Die Literaturepoche der Klassik beginnt nach herrschender Auffassung mit der Italienreise Goethes, die er 1786 im Alter von 36 Jahren machte. Das Ende der Epoche wird auf 1832 datiert. In der Klassik wurde die Literatur durch Auswirkungen der Französischen Revolution, die ziemlich zu Beginn der Epoche stattfand, entscheidend geprägt. In der Französischen Revolution setzten sich die Menschen dafür ein, dass für alle die gleichen Rechte gelten sollten. Wie der Name bereits verrät, liegen das literarische Zentrum und der Ausgangspunkt der Weimarer Klassik, die auch kurz Klassik genannt wird, in Weimar. Teilweise wird auch Jena als ein weiteres Zentrum dieser Literaturepoche angesehen. Die Klassik orientiert sich an traditionellen Vorbildern aus der Antike. Sie strebt nach Harmonie ganz im Gegensatz zur Epoche der Aufklärung und des Sturm und Drangs. In der Gestaltung wurde das Gesetzmäßige, Wesentliche, Gültige sowie die Harmonie und der Ausgleich gesucht. Im Gegensatz zum Sturm und Drang, wo die Sprache oft derb und roh ist, bleibt die Sprache in der Klassik den sich selbst gesetzten Regeln treu. Goethe, Schiller, Wieland und Herder bildeten das „Viergestirn“ der Weimarer Klassik. Es gab natürlich auch noch weitere Autoren, die typische Werke veröffentlichten, doch niemand übertraf die Fülle und die Popularität dieser vier Autoren.

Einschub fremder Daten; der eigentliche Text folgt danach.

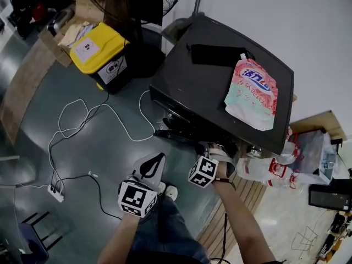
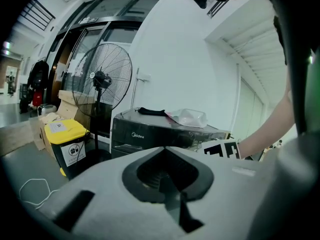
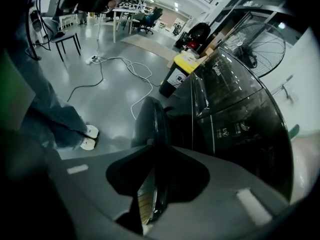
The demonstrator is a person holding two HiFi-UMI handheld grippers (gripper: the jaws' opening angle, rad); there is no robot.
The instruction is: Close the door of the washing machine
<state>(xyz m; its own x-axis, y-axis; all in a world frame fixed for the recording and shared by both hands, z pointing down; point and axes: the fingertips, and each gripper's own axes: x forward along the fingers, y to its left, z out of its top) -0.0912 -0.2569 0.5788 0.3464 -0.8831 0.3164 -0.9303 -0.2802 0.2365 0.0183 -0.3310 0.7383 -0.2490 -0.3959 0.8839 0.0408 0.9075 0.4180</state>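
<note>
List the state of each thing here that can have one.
washing machine door: open, swung outward
right gripper: shut on the door's edge
left gripper: shut, empty
yellow bin: lid down
detergent pouch: lying flat on the machine's top

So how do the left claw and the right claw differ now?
The left claw is shut and empty; the right claw clamps the washing machine door edge. The left claw hangs clear of the washing machine; the right claw is at its front. Both carry marker cubes.
</note>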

Das vorliegende Gedicht umfasst 171 Wörter. Es baut sich aus 3 Strophen auf und besteht aus 35 Versen. Weitere Werke des Dichters Johann Gottfried Herder sind „An die Freundschaft“, „Apollo“ und „Bilder und Träume“. Zum Autor des Gedichtes „Eine feine, glatte Maus“ liegen auf unserem Portal abi-pur.de weitere 413 Gedichte vor.